# WHAT YOU SHOULD DO
Every line below between the one holding "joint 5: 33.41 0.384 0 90" and the one holding "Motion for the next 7", inclusive, should be copied exactly, and no other line.
Start of DATA PROVIDED
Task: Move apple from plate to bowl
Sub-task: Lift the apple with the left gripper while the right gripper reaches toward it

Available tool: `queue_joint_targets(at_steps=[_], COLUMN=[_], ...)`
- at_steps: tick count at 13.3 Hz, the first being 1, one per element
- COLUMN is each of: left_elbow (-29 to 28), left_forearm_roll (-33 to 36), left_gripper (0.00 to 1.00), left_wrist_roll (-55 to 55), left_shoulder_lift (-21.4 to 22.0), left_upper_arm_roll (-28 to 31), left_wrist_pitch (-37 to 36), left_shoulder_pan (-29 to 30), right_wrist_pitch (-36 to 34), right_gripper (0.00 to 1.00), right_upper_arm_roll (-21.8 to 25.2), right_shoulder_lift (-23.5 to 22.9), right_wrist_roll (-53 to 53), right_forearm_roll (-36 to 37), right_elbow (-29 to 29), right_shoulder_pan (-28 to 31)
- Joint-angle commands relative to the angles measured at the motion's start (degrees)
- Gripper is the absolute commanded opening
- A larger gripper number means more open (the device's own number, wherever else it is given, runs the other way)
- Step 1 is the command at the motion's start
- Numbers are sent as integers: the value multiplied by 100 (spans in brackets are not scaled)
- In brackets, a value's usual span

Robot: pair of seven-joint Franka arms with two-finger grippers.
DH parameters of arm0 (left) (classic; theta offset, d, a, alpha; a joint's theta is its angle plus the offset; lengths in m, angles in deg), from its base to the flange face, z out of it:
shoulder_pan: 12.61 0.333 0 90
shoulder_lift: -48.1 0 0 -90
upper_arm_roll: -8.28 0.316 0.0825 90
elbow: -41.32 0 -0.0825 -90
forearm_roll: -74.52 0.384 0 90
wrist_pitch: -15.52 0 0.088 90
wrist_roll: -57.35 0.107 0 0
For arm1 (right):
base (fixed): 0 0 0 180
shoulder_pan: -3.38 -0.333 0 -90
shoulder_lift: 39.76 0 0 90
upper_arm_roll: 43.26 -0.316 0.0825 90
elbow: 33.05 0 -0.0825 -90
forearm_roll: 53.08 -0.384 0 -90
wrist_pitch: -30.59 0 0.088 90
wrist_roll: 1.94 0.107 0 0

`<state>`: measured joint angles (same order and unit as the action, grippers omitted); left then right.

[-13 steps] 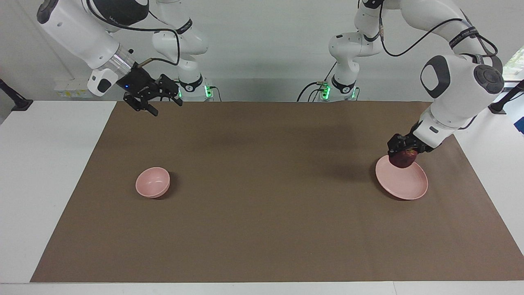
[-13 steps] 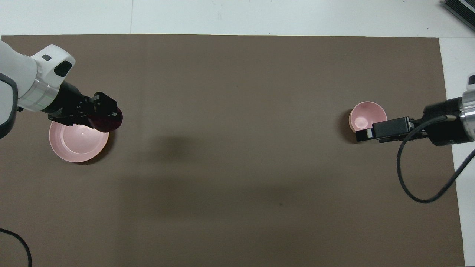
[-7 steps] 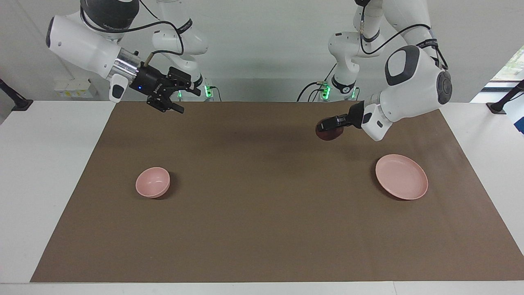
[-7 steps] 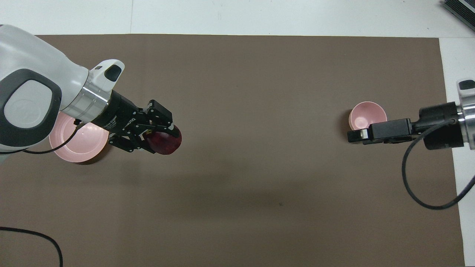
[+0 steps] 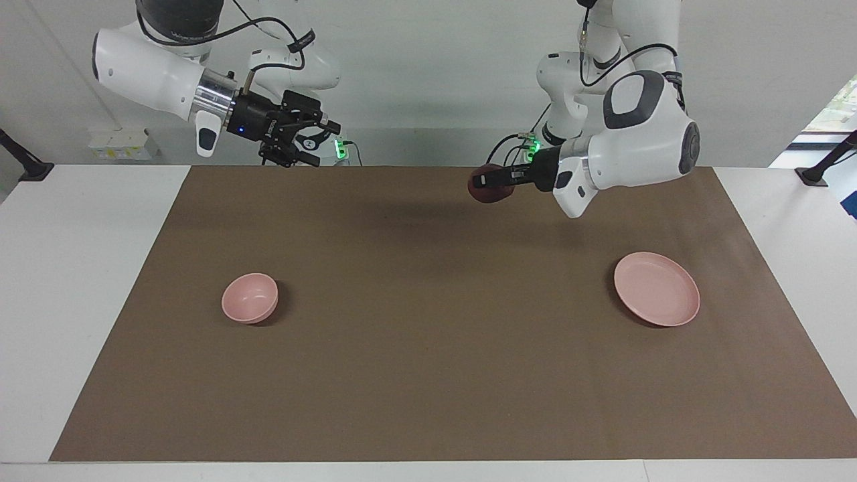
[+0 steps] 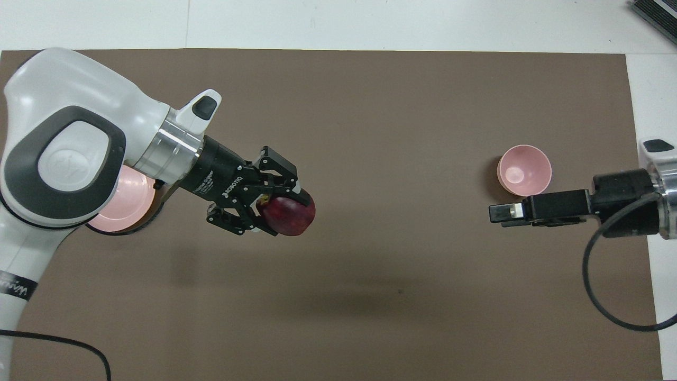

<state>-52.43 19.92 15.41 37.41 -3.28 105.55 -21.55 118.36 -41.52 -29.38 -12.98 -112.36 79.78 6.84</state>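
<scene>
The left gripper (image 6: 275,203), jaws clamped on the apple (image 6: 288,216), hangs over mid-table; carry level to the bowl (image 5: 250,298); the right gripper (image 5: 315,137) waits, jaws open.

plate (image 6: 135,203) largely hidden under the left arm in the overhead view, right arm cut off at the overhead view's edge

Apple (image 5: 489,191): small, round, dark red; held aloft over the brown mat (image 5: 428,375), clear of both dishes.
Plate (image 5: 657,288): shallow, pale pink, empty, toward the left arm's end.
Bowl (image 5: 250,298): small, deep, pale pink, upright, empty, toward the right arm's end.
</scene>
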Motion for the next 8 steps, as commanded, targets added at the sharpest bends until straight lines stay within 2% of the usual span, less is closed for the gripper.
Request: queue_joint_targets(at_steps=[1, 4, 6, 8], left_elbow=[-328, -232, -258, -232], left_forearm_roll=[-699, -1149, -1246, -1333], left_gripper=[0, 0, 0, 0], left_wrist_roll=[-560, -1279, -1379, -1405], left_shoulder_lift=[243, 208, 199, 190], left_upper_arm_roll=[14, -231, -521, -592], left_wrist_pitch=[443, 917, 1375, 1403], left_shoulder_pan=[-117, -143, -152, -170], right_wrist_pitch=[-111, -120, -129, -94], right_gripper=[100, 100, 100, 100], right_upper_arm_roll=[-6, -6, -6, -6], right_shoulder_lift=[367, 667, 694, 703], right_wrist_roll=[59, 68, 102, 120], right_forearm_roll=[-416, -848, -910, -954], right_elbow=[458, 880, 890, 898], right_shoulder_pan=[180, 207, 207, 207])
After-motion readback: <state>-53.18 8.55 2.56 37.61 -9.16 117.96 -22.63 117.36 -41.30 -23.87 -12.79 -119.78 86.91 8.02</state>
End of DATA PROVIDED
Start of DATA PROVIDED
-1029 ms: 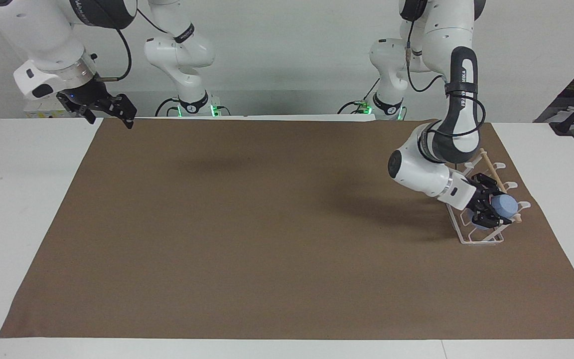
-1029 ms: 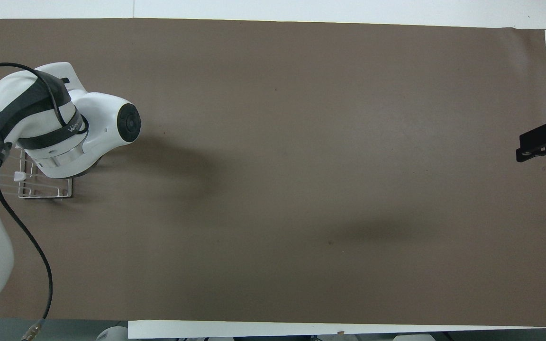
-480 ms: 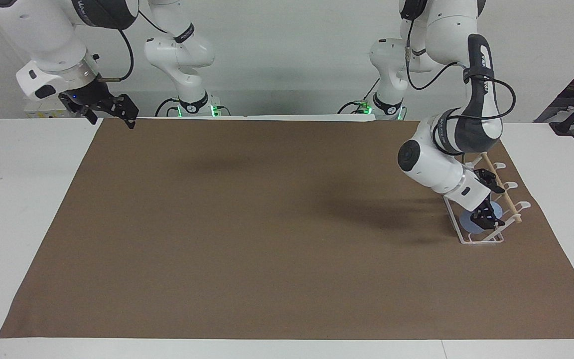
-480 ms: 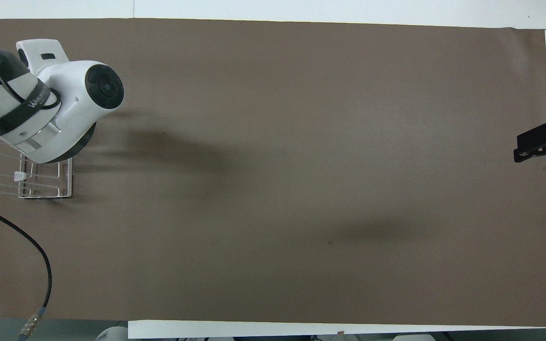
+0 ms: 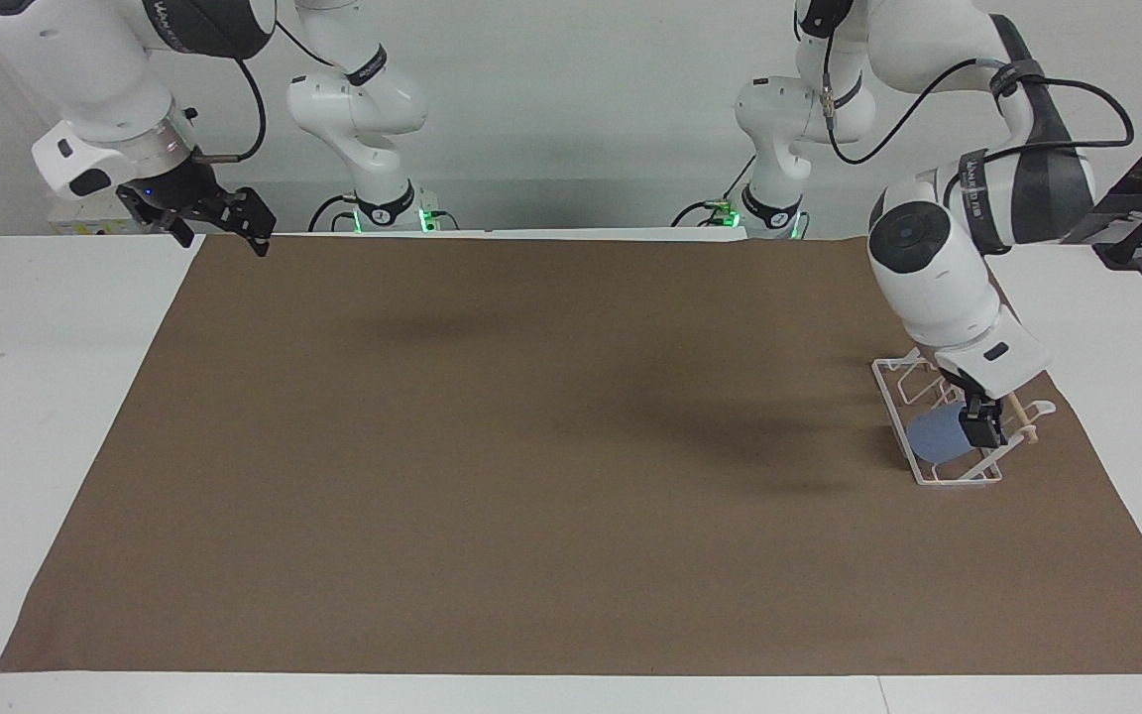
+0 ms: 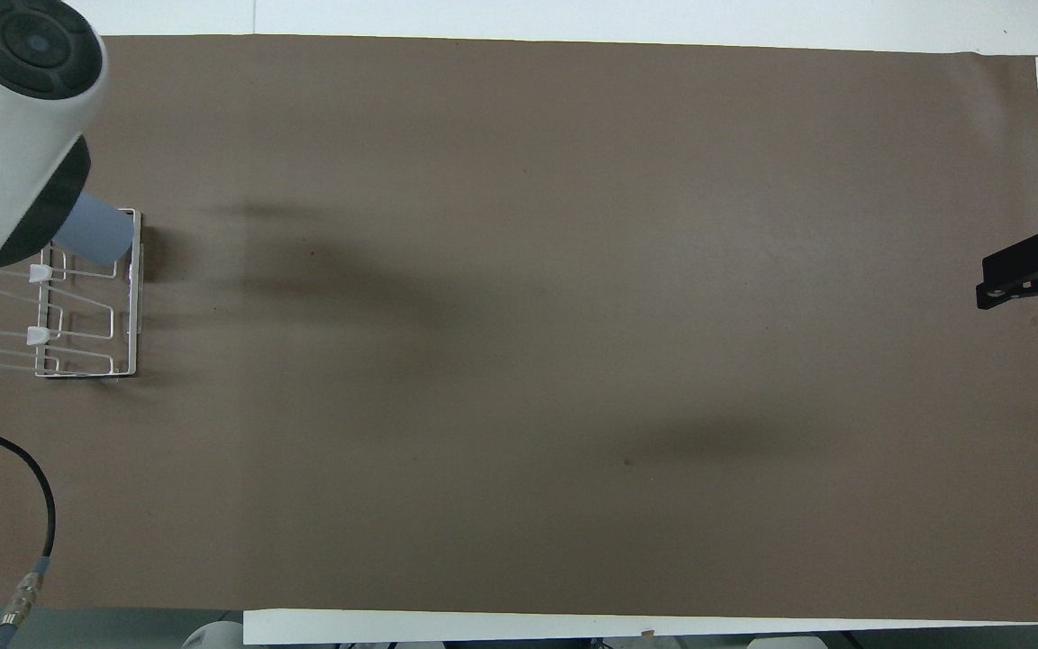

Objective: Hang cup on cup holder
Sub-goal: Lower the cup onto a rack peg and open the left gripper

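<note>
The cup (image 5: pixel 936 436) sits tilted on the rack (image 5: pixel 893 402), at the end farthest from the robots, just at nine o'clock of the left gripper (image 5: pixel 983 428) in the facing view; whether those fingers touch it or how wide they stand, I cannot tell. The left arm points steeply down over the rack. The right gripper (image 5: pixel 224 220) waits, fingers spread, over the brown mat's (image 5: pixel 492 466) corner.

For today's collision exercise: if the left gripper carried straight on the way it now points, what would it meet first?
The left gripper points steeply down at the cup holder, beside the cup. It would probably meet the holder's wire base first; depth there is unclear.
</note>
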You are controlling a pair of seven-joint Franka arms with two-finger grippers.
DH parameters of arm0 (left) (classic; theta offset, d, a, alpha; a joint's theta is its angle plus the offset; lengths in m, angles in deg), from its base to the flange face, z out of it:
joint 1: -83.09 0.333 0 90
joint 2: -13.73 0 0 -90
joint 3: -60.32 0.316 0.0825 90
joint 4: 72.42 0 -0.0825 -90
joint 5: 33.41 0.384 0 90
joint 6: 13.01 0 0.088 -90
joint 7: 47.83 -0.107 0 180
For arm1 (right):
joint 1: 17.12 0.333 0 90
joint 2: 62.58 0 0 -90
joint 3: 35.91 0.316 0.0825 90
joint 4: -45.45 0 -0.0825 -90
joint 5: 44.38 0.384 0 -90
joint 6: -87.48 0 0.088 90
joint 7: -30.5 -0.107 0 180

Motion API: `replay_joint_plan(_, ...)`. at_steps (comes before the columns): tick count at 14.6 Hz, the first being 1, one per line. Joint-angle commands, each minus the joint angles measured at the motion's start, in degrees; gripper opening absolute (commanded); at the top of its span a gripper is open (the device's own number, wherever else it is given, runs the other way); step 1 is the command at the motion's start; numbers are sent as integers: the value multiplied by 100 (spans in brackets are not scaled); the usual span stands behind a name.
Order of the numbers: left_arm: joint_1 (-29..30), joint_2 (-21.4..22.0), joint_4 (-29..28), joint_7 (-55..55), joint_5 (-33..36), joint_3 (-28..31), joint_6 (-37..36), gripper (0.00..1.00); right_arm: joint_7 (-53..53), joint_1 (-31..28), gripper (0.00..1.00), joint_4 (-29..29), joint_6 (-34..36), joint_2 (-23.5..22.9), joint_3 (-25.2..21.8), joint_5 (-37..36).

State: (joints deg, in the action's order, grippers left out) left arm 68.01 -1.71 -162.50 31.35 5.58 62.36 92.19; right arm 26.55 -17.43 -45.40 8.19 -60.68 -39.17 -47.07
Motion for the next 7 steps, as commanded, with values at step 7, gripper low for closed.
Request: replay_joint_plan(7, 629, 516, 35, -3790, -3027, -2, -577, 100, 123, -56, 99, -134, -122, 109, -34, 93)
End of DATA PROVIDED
# RESULT BELOW
joint 5: 33.41 0.384 0 90
joint 6: 13.01 0 0.088 -90
joint 7: 47.83 -0.107 0 180
For arm1 (right):
joint 1: 17.12 0.333 0 90
joint 2: 62.58 0 0 -90
joint 3: 35.91 0.316 0.0825 90
joint 4: -45.45 0 -0.0825 -90
joint 5: 44.38 0.384 0 -90
joint 6: -87.48 0 0.088 90
joint 7: -30.5 -0.107 0 180

Motion API: `replay_joint_plan(_, ...)`. at_steps (comes before the columns): tick count at 14.6 Hz, the first being 1, one per line. Joint-angle commands, each minus the joint angles measured at the motion's start, in degrees; gripper opening absolute (commanded); at the top of its span a gripper is open (the device's own number, wherever else it is given, runs the other way); step 1 is the command at the motion's start; numbers are sent as integers: the value multiplied by 100 (spans in brackets are not scaled); the usual span stands behind a name.
Order of the numbers: left_arm: joint_1 (-29..30), joint_2 (-21.4..22.0), joint_4 (-29..28), joint_7 (-55..55), joint_5 (-33..36), joint_3 (-28..31), joint_6 (-37..36), gripper (0.00..1.00); right_arm: joint_7 (-53..53), joint_1 (-31..28), gripper (0.00..1.00), joint_4 (-29..29), joint_6 (-34..36), joint_2 (-23.5..22.9), joint_3 (-25.2..21.8), joint_5 (-37..36).

State: (joints deg, in the action's order, grippers left out) left arm 68.01 -1.71 -162.50 31.35 5.58 62.36 92.19; right arm 26.55 -17.43 -45.40 8.19 -60.68 -39.17 -47.07
Motion for the next 7 steps, as commanded, with values at step 7, gripper low for closed.

No further output is needed.